--- What is expected ---
All lines at and after the one containing "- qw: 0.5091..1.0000", up to the end of the listing below, are to be printed exactly, with the pictures omitted.
──────────
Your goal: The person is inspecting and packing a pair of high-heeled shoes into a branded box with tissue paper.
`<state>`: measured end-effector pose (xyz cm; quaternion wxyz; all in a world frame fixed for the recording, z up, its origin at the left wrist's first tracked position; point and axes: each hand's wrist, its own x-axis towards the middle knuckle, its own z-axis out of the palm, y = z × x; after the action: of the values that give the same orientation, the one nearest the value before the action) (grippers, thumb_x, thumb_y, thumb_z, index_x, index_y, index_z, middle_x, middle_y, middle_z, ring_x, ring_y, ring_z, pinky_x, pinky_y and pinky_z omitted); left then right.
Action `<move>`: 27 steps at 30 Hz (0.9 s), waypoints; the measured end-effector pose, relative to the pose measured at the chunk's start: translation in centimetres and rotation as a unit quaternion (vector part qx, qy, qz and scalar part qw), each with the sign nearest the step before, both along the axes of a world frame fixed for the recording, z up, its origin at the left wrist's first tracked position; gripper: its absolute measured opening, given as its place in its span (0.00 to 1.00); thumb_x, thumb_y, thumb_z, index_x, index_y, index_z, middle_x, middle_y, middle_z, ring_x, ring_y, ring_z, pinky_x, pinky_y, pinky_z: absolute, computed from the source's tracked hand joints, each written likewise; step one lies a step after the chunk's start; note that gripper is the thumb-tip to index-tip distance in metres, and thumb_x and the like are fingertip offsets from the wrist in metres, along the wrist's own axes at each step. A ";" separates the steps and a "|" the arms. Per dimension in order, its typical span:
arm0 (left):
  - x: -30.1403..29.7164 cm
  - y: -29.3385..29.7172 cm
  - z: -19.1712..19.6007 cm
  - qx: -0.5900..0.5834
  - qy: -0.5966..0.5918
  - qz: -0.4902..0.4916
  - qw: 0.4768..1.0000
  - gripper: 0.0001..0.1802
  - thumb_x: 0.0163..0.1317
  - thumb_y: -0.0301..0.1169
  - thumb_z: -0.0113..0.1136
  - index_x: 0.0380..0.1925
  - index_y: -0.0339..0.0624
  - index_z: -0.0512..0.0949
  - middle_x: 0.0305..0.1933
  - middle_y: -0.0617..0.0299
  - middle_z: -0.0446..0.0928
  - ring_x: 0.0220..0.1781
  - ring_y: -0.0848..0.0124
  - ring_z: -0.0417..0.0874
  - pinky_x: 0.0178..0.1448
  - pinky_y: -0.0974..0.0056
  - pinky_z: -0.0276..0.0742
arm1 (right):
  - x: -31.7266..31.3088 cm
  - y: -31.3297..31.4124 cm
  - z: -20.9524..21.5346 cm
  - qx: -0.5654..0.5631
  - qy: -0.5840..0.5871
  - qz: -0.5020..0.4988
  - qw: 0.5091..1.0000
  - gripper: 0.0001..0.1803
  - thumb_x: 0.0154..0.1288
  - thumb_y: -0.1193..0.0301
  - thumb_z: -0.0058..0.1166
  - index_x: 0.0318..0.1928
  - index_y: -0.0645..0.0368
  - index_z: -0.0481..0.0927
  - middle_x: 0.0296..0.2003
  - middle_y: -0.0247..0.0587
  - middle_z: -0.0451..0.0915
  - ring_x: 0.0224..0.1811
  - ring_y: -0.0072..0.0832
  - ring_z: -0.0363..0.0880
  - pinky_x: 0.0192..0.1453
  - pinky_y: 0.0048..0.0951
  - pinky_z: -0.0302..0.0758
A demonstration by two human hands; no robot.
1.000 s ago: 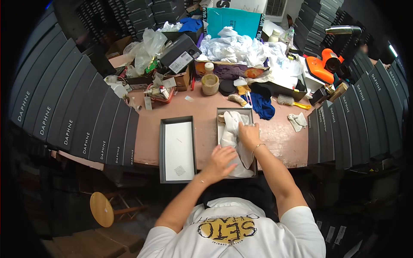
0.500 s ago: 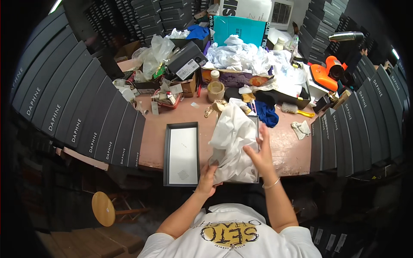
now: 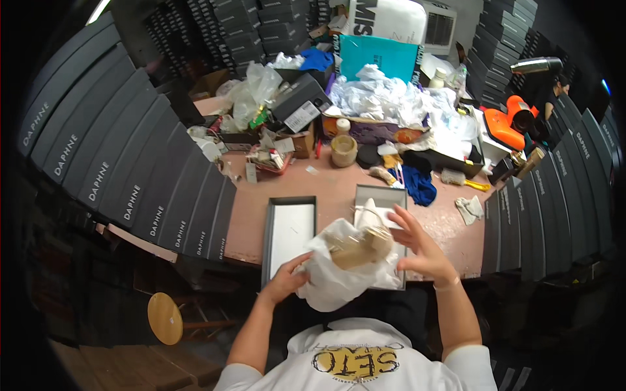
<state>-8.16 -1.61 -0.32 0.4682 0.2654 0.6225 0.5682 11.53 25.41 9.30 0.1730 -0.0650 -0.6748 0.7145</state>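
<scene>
Clock positions run from the bundle. Bundle, crumpled white tissue paper (image 3: 326, 283), one: I have it raised at the near edge of the pink worktop (image 3: 248, 218). Tan object in clear wrapping (image 3: 355, 256), one, nested in the paper; its form I cannot make out. Hands, two: the left hand (image 3: 285, 281) pinches the paper at nine o'clock, fingertips partly hidden; the right hand (image 3: 422, 253) spreads its fingers at three, contact uncertain. Shallow dark-grey rectangular boxes, two: a white-lined box (image 3: 291, 228) at ten, an opened box (image 3: 381, 193) at one, its near end covered by the bundle. Squat beige jar (image 3: 343, 154), one, at twelve. Yellow-handled brush (image 3: 456, 177), one, at two. Upright dark-grey cartons (image 3: 134, 182) at ten, cut off, uncounted.
</scene>
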 end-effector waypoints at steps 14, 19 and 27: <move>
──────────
--- Response for this exercise ---
  - qw: 0.5091..1.0000
  - gripper: 0.0001..0.1803
  - thumb_x: 0.0154..0.1288
  - thumb_y: -0.1193..0.0301
  - thumb_z: -0.0058..0.1166
  - index_x: 0.0318..0.1928
  - index_y: -0.0645..0.0368
  - index_z: -0.0481..0.0927
  - middle_x: 0.0296..0.2003
  - middle_y: -0.0247..0.0587
  - middle_z: -0.0451..0.0915
  - ring_x: 0.0224..0.1811
  - ring_y: -0.0072..0.0832
  - ring_z: -0.0363..0.0880
  - pinky_x: 0.0192..0.1453
  - pinky_y: 0.0048..0.0951
  - pinky_z: -0.0302..0.0758
A demonstration by two human hands; no robot.
1.000 s ago: 
0.500 s ago: 
now: 
<state>-8.16 -1.61 -0.32 0.4682 0.2654 0.6225 0.5682 11.53 25.41 9.30 0.1730 -0.0650 -0.6748 0.7145</state>
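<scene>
Clock positions run from the bundle. Bundle, crumpled white tissue paper (image 3: 326, 283), one: I have it raised at the near edge of the pink worktop (image 3: 248, 218). Tan object in clear wrapping (image 3: 355, 256), one, nested in the paper; its form I cannot make out. Hands, two: the left hand (image 3: 285, 281) pinches the paper at nine o'clock, fingertips partly hidden; the right hand (image 3: 422, 253) spreads its fingers at three, contact uncertain. Shallow dark-grey rectangular boxes, two: a white-lined box (image 3: 291, 228) at ten, an opened box (image 3: 381, 193) at one, its near end covered by the bundle. Squat beige jar (image 3: 343, 154), one, at twelve. Yellow-handled brush (image 3: 456, 177), one, at two. Upright dark-grey cartons (image 3: 134, 182) at ten, cut off, uncounted.
</scene>
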 end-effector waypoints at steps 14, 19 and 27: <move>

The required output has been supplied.